In the listing that follows, locate the line containing "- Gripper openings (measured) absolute" and the line containing "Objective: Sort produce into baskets". Retype exactly those two lines and every line between them, and nothing more.

*Material shown:*
______

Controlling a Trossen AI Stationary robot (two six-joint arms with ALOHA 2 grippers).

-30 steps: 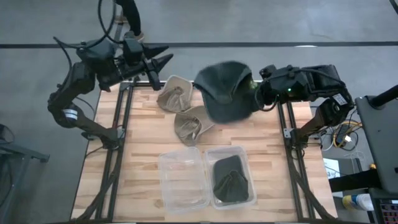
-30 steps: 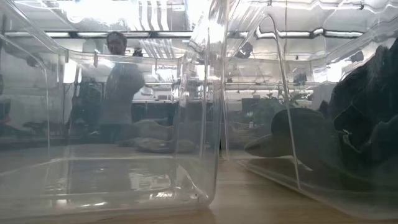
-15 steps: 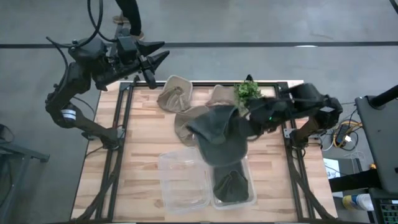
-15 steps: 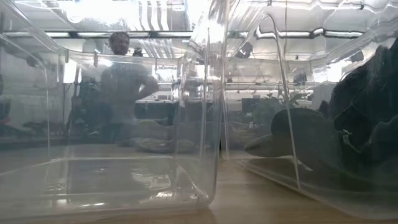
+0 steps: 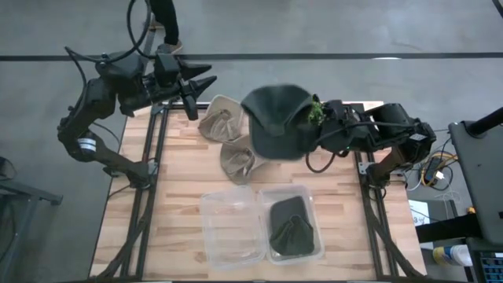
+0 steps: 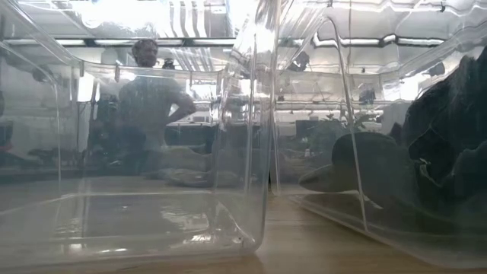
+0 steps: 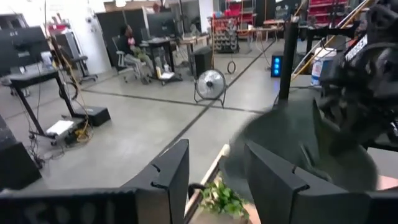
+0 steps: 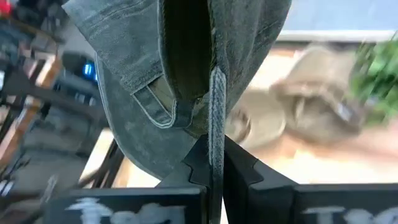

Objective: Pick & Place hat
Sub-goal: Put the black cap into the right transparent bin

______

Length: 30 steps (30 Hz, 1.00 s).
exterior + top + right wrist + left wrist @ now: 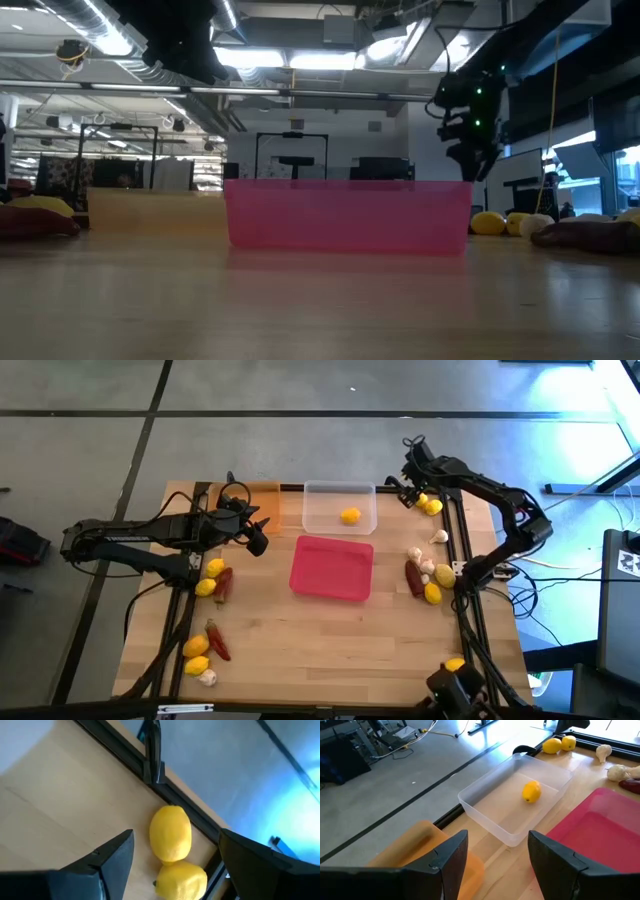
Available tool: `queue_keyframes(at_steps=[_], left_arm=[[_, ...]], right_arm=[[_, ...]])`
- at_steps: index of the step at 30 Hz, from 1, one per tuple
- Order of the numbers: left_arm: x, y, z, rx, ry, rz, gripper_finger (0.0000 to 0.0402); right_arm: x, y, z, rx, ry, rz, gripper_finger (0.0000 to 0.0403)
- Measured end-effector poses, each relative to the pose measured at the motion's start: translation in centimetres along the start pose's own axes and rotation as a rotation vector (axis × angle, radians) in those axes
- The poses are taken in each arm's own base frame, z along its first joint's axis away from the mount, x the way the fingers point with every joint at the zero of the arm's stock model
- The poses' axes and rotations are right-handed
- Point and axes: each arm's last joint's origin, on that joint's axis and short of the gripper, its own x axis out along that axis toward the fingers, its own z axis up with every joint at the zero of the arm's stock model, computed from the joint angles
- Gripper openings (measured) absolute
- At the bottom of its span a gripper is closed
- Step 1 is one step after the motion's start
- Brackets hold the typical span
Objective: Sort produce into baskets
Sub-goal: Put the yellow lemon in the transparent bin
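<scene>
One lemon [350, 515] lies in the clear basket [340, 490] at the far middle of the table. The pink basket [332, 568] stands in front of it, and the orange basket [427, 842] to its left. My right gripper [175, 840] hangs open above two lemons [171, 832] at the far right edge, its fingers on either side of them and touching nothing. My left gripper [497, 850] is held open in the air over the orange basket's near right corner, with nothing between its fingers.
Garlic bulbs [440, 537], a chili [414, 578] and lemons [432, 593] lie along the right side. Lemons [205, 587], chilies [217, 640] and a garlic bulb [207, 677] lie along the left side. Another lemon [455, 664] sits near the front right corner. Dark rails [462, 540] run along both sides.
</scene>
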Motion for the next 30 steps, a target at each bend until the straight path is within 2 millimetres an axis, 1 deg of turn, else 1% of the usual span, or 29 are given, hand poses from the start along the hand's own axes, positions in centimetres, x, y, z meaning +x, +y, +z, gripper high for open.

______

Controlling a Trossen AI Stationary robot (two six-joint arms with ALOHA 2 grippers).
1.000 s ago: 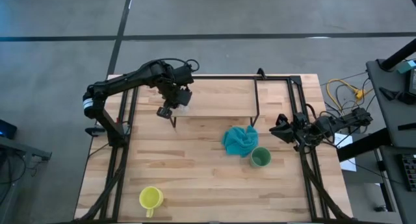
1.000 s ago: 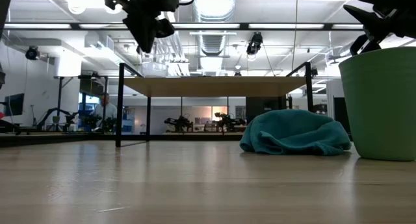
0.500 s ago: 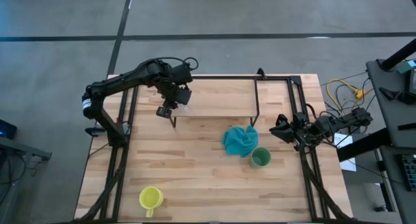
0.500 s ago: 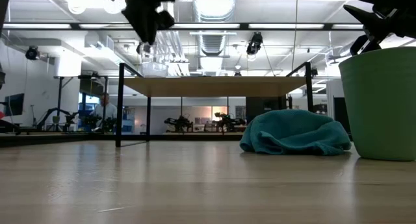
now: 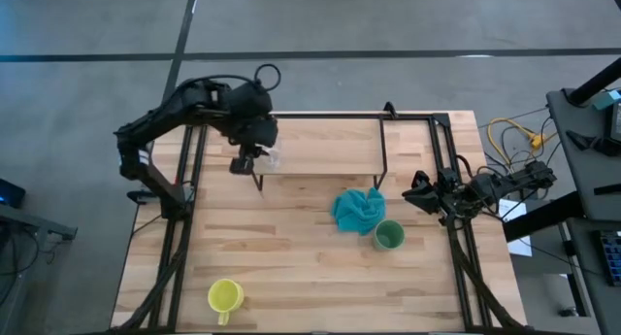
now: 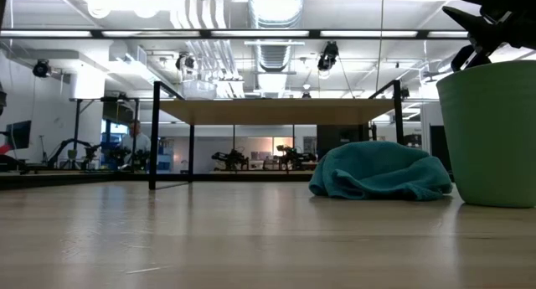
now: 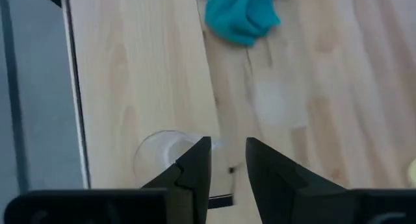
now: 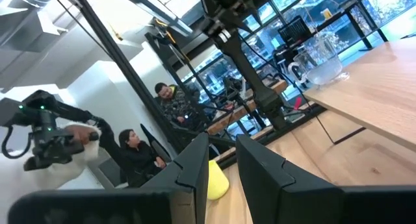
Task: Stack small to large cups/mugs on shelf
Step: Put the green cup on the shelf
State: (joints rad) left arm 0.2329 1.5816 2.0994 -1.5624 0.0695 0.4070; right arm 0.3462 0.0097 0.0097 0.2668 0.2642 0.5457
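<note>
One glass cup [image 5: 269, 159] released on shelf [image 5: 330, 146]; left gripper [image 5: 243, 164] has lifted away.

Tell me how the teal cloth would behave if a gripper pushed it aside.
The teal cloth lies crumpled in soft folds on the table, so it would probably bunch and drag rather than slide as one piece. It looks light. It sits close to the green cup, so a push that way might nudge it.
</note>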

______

*Solution below:*
- Gripper openings (measured) absolute
- At the bottom of its span a gripper is closed
- Step 1 is one step after the motion's start
- Brackets hold the typical span
Objective: Sort produce into baskets

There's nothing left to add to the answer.